Good Morning, Lord

I awaken. It is still dark and very quiet. I look at the clock – 1:55 a.m.  I, sigh, turn over, and snuggle down into the warmth of my bed, trying to return to sleep, but it evades me. My mind is at work, a left-over thought from yesterday, or a new one for today? I quiet my mind and try some tricks of relaxation… nothing. After a time, I roll over, look, again, at the clock — 2:12 a.m. I finally accept the fact that I am wide awake. To what purpose?

Somewhere in those 17 minutes of wakefulness my mind turns to Jesus in gratitude for just being Lord, or, perhaps, He can help me return to sleep. No, there is something else. I reach over, turn on the bed-side lamp — my day begins.

This little scenario happens pretty regularly with me, once or twice a week. It used to vex me, until I began to realize there was a purpose, there was a reason beyond my own understanding, and I needed to respond with an open, prayerful mind.

1:55 a.m.  Good morning, Lord! Hmm, sounds a bit weird, doesn’t it? Let me assure you, it is not. Over time, I have come to understand that it is a privilege, it is a grace, it is a gift, and, yes, it is a pain. And, yet, I know there is a reason for my wakefulness.

Without exception, early mornings, lead me into the Word, into devotionals, into prayer-time, into my informal conversations with God. No exception, regardless of the time, each and every morning. The purpose? Now that changes each day, which, in itself, makes me grateful. Variety is a specialty of the Lord. Some days, after my time with God, I simply return to bed and peaceful sleep. Other days, with frequency, like right now, I seem to be led to write something, to put blessed thoughts on a blank page, and inspiration guides the choice of words.

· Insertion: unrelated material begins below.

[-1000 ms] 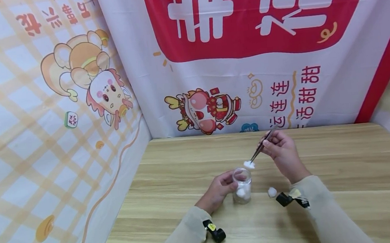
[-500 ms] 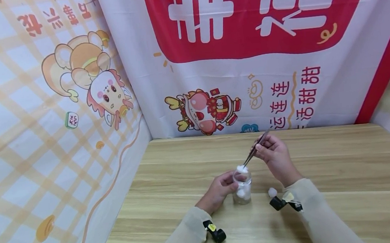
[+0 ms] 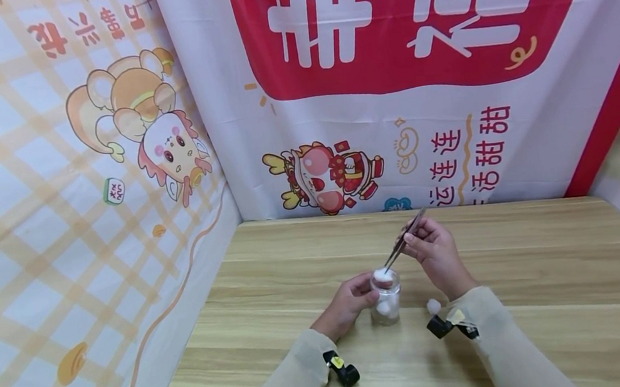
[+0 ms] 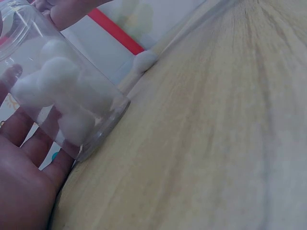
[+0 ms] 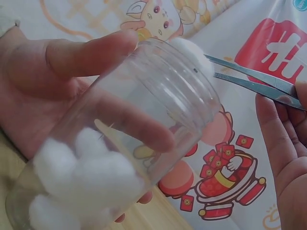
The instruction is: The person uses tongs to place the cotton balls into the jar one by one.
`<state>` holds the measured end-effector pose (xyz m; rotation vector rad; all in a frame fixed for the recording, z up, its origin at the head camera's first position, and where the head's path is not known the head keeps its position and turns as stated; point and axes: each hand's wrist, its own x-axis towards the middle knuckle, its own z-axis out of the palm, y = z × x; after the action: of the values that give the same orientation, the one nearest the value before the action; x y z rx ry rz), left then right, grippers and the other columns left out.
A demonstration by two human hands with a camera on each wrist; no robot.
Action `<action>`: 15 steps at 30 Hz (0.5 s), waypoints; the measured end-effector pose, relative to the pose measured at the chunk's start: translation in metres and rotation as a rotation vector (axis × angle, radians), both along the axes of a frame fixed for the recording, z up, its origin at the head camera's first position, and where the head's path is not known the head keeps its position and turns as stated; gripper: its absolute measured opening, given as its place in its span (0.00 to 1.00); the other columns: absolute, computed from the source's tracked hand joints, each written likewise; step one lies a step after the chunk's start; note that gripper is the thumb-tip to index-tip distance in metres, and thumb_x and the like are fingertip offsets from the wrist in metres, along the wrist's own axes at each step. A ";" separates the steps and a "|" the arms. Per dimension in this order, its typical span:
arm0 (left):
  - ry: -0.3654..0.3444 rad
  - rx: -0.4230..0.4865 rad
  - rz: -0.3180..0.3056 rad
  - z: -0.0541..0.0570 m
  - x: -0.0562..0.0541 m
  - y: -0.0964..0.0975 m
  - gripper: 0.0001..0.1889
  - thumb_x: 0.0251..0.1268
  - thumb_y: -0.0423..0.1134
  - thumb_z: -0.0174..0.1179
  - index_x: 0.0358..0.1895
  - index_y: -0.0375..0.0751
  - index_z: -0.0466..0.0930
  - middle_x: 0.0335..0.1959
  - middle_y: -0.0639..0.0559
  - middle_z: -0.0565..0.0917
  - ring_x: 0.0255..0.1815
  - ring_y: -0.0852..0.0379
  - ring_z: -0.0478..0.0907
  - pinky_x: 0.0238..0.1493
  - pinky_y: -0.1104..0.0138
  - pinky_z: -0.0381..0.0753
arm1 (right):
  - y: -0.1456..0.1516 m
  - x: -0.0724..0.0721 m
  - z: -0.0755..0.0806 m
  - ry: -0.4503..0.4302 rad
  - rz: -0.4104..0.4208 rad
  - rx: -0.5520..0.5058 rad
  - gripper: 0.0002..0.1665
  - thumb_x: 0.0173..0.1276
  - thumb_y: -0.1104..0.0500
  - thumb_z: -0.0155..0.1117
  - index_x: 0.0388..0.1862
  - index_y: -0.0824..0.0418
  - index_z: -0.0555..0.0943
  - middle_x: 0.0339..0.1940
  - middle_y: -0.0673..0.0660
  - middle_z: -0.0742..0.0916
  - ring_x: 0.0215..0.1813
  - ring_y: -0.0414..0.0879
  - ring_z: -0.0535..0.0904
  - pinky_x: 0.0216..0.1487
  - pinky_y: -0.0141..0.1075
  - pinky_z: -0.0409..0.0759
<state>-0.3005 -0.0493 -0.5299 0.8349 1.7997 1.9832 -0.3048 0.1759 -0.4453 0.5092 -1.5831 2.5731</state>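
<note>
A clear plastic jar (image 3: 389, 317) stands upright on the wooden table, with several white cotton balls (image 5: 91, 177) in its lower part. My left hand (image 3: 349, 304) holds it from the left, thumb on the near side and fingers behind. In my right hand (image 3: 434, 256) I pinch metal tweezers (image 3: 406, 240), which slant down to the left. A cotton ball (image 3: 383, 276) is at the tweezers' tips, right at the jar's mouth. The right wrist view shows this ball at the rim, with the two tips (image 5: 221, 75) slightly apart against it.
One loose cotton ball (image 3: 433, 306) lies on the table (image 3: 272, 260) right of the jar, near the right wrist's black camera (image 3: 440, 326). Printed cloth walls (image 3: 239, 163) border the table at the back and left.
My right hand has moved left and slightly down, bringing the tweezers and cotton ball from beside the jar to its mouth. The left hand and jar have stayed in place.
</note>
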 end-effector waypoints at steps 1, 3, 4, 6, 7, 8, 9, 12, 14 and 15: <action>-0.008 0.003 0.001 0.000 0.000 0.000 0.35 0.61 0.59 0.63 0.66 0.42 0.72 0.59 0.49 0.79 0.61 0.52 0.74 0.63 0.60 0.70 | 0.000 0.000 0.000 -0.005 0.001 0.004 0.12 0.69 0.69 0.61 0.49 0.64 0.73 0.41 0.59 0.81 0.44 0.49 0.82 0.51 0.44 0.81; -0.023 0.013 0.002 0.000 0.000 0.000 0.37 0.59 0.59 0.64 0.67 0.40 0.71 0.60 0.48 0.79 0.61 0.52 0.74 0.63 0.61 0.70 | 0.000 0.001 0.000 -0.008 0.003 0.004 0.11 0.70 0.69 0.60 0.49 0.64 0.73 0.41 0.58 0.81 0.44 0.49 0.82 0.50 0.44 0.82; -0.027 0.021 0.001 0.000 0.000 0.000 0.37 0.59 0.58 0.64 0.67 0.39 0.71 0.60 0.48 0.79 0.61 0.52 0.74 0.63 0.60 0.70 | 0.001 0.001 -0.001 -0.006 0.006 0.003 0.11 0.70 0.69 0.60 0.49 0.64 0.73 0.41 0.58 0.82 0.44 0.49 0.82 0.50 0.44 0.82; -0.014 0.028 -0.007 0.000 0.001 0.001 0.36 0.60 0.58 0.64 0.67 0.40 0.71 0.59 0.47 0.79 0.61 0.51 0.74 0.62 0.60 0.71 | 0.001 0.001 -0.001 0.004 0.013 -0.010 0.11 0.70 0.70 0.60 0.48 0.64 0.73 0.41 0.59 0.82 0.44 0.50 0.82 0.50 0.44 0.82; 0.001 0.028 -0.010 0.000 0.001 0.001 0.34 0.62 0.57 0.63 0.67 0.41 0.71 0.59 0.47 0.79 0.60 0.51 0.75 0.62 0.59 0.71 | 0.001 0.001 -0.002 0.012 0.017 -0.015 0.11 0.69 0.70 0.60 0.48 0.64 0.73 0.41 0.60 0.82 0.44 0.50 0.82 0.50 0.44 0.82; 0.015 0.029 -0.015 -0.001 0.001 0.001 0.33 0.63 0.57 0.62 0.67 0.42 0.72 0.59 0.48 0.80 0.60 0.50 0.75 0.61 0.59 0.72 | 0.001 0.000 -0.002 0.019 0.020 -0.021 0.11 0.69 0.71 0.60 0.48 0.64 0.74 0.41 0.60 0.82 0.44 0.51 0.82 0.50 0.44 0.82; 0.030 0.028 -0.020 -0.001 0.001 0.001 0.31 0.64 0.56 0.61 0.67 0.44 0.72 0.59 0.48 0.80 0.60 0.49 0.75 0.61 0.59 0.72 | 0.001 0.000 -0.003 0.027 0.024 -0.025 0.11 0.69 0.71 0.60 0.49 0.64 0.74 0.41 0.61 0.82 0.44 0.51 0.83 0.50 0.44 0.82; 0.053 0.026 -0.029 -0.002 0.001 0.001 0.29 0.67 0.55 0.59 0.67 0.46 0.72 0.58 0.49 0.81 0.60 0.48 0.75 0.61 0.58 0.72 | 0.001 0.000 -0.003 0.042 0.031 -0.030 0.12 0.69 0.72 0.60 0.49 0.65 0.74 0.42 0.62 0.82 0.44 0.52 0.83 0.50 0.45 0.82; 0.052 0.025 -0.029 -0.002 0.000 0.001 0.29 0.66 0.56 0.59 0.67 0.46 0.72 0.58 0.49 0.81 0.60 0.49 0.75 0.61 0.59 0.72 | 0.001 0.000 -0.004 0.045 0.033 -0.025 0.12 0.69 0.71 0.60 0.49 0.65 0.74 0.42 0.62 0.82 0.44 0.51 0.83 0.50 0.45 0.82; 0.050 0.023 -0.028 -0.002 0.000 0.001 0.30 0.66 0.56 0.59 0.67 0.46 0.72 0.58 0.49 0.81 0.60 0.49 0.75 0.61 0.59 0.72 | 0.001 0.000 -0.004 0.046 0.034 -0.022 0.12 0.69 0.71 0.60 0.49 0.65 0.74 0.42 0.62 0.82 0.44 0.51 0.83 0.50 0.45 0.82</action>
<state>-0.3003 -0.0487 -0.5320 0.9201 1.7858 1.9858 -0.3051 0.1766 -0.4489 0.5930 -1.5435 2.5805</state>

For the past five or six years, since this routine began, I have used a simple prayer in those quiet times with the God: “What would you have me write, Lord?”  Rarely, has He not responded with grace.

I’ve never thought of myself as an author.  Still don’t. Yet, you may wonder about that if you consider the books, devotionals, essays that bear my name. If I took the idea of authorship, seriously, and boasted, I’d be a fraud. I know where those words come from and I am grateful beyond my ability to express it. I have spoken to my Lord about this, thanking Him with gratitude, and I can only imagine that He just smiles.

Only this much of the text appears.